Next: Checking program points Up: If it doesn't Work Previous: If it doesn't Work Contents Index

Subsections

Understanding failure

We can distinguish five types of failure, each with its own set of causes and possible remedies.

Run-time errors

Run-time errors occur if we call a built-in predicate with a wrong argument pattern. This will usually either be a type mismatch, i.e. using a number where an atom is expected, or an instantiation problem, i.e. passing a variable where a ground value was expected or vice versa. In this case the ECLiPSe system prints out the offending call together with an error message indicating the problem. If we are lucky, we can identify the problem immediately, otherwise we may have to look up the documentation of the built-in to understand the problem.
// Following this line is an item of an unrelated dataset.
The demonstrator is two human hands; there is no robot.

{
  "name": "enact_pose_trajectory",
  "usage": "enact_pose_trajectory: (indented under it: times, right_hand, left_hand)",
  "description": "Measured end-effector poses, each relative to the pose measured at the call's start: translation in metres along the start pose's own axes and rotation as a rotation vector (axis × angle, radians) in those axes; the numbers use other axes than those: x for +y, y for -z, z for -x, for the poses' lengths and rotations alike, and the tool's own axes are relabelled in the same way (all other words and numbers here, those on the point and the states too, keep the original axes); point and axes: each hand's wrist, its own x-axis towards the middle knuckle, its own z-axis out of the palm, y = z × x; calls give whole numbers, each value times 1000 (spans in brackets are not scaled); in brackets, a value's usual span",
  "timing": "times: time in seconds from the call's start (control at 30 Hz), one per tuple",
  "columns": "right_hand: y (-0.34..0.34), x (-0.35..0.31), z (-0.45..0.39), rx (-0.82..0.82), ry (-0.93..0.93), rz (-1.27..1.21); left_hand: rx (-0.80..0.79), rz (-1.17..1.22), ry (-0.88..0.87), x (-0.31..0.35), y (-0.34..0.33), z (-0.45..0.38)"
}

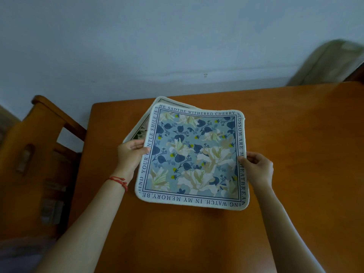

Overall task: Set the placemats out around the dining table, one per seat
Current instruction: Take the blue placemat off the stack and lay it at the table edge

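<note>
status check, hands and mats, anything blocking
Left hand and right hand each pinch a side edge of the blue floral placemat. Second placemat partly underneath. Table around them unobstructed.

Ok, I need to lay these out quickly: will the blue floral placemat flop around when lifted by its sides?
Probably only a little. The blue floral placemat, pinched at its side edges by the left hand and right hand, stays nearly flat with a slight bow. It looks thin, so likely light. Its fabric-like face seems unlikely to slip.

Blue floral placemat (pixel 194 156); orange-brown table (pixel 295 144).
</note>
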Motion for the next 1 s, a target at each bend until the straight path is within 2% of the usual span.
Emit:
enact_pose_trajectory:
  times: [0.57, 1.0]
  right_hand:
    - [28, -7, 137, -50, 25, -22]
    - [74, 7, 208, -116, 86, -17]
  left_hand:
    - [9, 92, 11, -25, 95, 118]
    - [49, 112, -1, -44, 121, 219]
In the following example bug0, we have called the predicate open/3 with an incorrect first argument. :-export(bug0/0). bug0:- open(1,read,S), % wrong read(S,X), writeln(X), close(S).

When we run the query bug0, the ECLiPSe system prints out the message:

type error in open(1, read, S)

In general run-time errors are quite simple to locate and to fix. But the system does not indicate which particular call of a built-in is to blame. We may need to use the tracer to find out which of dozens of calls to the predicate is/2 for example may have caused a particular problem. There are several things that may help to avoid the tedious tracing.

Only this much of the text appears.